▶ _DIRECTIONS_:
Write out the data below in full, please. Keep every character as given.

▶ _AVAILABLE DATA_:
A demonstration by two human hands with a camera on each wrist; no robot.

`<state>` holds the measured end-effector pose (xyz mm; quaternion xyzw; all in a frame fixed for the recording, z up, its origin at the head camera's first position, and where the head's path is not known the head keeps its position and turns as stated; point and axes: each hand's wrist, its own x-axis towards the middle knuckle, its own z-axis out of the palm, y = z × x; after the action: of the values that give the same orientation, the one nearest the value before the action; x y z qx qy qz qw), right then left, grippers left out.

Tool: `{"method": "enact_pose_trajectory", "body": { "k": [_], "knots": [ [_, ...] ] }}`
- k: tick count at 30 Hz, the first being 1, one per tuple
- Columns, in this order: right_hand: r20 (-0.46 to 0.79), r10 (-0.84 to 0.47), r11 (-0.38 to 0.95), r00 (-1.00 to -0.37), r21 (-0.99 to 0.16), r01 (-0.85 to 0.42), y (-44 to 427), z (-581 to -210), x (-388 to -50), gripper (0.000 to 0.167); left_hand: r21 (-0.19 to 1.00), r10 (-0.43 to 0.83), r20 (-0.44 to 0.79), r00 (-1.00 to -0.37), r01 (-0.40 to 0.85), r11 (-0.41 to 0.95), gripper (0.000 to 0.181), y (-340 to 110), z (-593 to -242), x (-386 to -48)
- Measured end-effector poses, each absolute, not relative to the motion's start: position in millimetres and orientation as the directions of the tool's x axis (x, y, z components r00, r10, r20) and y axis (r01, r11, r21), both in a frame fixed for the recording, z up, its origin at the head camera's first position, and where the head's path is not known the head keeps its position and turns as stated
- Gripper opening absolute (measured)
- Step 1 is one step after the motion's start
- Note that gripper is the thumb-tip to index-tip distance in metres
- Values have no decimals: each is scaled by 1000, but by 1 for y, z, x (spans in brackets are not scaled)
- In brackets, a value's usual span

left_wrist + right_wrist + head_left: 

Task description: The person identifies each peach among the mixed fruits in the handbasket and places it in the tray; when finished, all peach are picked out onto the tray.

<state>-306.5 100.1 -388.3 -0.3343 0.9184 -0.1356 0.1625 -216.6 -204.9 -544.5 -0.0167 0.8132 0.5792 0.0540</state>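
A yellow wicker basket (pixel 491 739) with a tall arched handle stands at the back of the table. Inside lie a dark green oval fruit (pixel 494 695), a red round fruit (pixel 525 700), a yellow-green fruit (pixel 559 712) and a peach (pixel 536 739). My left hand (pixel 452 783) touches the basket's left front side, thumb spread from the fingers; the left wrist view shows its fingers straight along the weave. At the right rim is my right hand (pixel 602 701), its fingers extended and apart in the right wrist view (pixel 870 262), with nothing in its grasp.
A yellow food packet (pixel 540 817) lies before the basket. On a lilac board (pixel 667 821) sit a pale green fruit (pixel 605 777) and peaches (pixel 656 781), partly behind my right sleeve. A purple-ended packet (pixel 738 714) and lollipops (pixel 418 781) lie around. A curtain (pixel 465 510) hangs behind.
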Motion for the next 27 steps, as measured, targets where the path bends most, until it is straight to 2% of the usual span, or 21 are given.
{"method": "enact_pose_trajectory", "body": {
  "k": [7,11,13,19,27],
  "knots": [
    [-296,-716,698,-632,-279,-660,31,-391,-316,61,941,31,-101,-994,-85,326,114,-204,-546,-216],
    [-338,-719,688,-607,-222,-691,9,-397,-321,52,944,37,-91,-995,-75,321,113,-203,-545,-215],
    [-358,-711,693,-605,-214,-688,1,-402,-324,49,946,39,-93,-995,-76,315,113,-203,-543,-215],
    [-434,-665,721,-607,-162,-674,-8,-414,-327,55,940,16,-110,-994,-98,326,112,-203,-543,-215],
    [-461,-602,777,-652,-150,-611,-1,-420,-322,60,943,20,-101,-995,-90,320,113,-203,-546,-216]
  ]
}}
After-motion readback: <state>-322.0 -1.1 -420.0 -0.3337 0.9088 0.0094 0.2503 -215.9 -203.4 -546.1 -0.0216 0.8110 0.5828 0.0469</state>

▶ _FINISHED EXERCISE_:
A demonstration by two human hands with a camera on each wrist; no robot.

`<state>` holds the measured end-effector pose (xyz mm; quaternion xyzw; all in a frame fixed for the recording, z up, its origin at the head camera's first position, and where the head's path is not known the head keeps its position and turns as stated; point and axes: each hand's wrist, its own x-axis towards the middle knuckle, its own z-axis out of the palm, y = z × x; after the action: of the values that give the same orientation, the one nearest the value before the action; x y z qx qy qz qw), right then left, grippers left out.

Tool: `{"method": "enact_pose_trajectory", "body": { "k": [_], "knots": [ [_, ...] ] }}`
- k: tick count at 30 Hz, the first being 1, one per tuple
- Columns, in this order: right_hand: r20 (-0.46 to 0.79), r10 (-0.84 to 0.47), r11 (-0.38 to 0.95), r00 (-1.00 to -0.37), r21 (-0.99 to 0.16), r01 (-0.85 to 0.42), y (-44 to 427), z (-581 to -210), x (-388 to -50), gripper (0.000 to 0.167); left_hand: r21 (-0.19 to 1.00), r10 (-0.43 to 0.83), r20 (-0.44 to 0.79), r00 (-1.00 to -0.37), r01 (-0.40 to 0.85), r11 (-0.41 to 0.95), gripper (0.000 to 0.181), y (-340 to 110), z (-593 to -242), x (-386 to -48)
- Measured end-effector poses, each absolute, not relative to the motion's start: position in millimetres and orientation as the directions of the tool's x axis (x, y, z components r00, r10, r20) and y axis (r01, r11, r21), both in a frame fixed for the recording, z up, its origin at the head camera's first position, and where the head's path is not known the head keeps its position and turns as stated
- Gripper opening absolute (measured)
- Step 1 is one step after the motion's start
- Note that gripper is the thumb-tip to index-tip distance in metres
- Values have no decimals: each is scaled by 1000, but by 1 for y, z, x (spans in brackets are not scaled)
- In brackets, a value's usual span

left_wrist + right_wrist + head_left: 

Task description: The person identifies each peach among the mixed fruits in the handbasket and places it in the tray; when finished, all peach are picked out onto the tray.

<state>-306.5 100.1 -388.3 -0.3343 0.9184 -0.1356 0.1625 -216.6 -204.9 -544.5 -0.0167 0.8132 0.5792 0.0540</state>
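A yellow wicker basket (pixel 491 739) with a tall arched handle stands at the back of the table. Inside lie a dark green oval fruit (pixel 494 695), a red round fruit (pixel 525 700), a yellow-green fruit (pixel 559 712) and a peach (pixel 536 739). My left hand (pixel 452 783) touches the basket's left front side, thumb spread from the fingers; the left wrist view shows its fingers straight along the weave. At the right rim is my right hand (pixel 602 701), its fingers extended and apart in the right wrist view (pixel 870 262), with nothing in its grasp.
A yellow food packet (pixel 540 817) lies before the basket. On a lilac board (pixel 667 821) sit a pale green fruit (pixel 605 777) and peaches (pixel 656 781), partly behind my right sleeve. A purple-ended packet (pixel 738 714) and lollipops (pixel 418 781) lie around. A curtain (pixel 465 510) hangs behind.
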Motion for the next 27 steps, as measured, targets where the path bends most, until it is straight to 2% of the usual span, or 21 are given.
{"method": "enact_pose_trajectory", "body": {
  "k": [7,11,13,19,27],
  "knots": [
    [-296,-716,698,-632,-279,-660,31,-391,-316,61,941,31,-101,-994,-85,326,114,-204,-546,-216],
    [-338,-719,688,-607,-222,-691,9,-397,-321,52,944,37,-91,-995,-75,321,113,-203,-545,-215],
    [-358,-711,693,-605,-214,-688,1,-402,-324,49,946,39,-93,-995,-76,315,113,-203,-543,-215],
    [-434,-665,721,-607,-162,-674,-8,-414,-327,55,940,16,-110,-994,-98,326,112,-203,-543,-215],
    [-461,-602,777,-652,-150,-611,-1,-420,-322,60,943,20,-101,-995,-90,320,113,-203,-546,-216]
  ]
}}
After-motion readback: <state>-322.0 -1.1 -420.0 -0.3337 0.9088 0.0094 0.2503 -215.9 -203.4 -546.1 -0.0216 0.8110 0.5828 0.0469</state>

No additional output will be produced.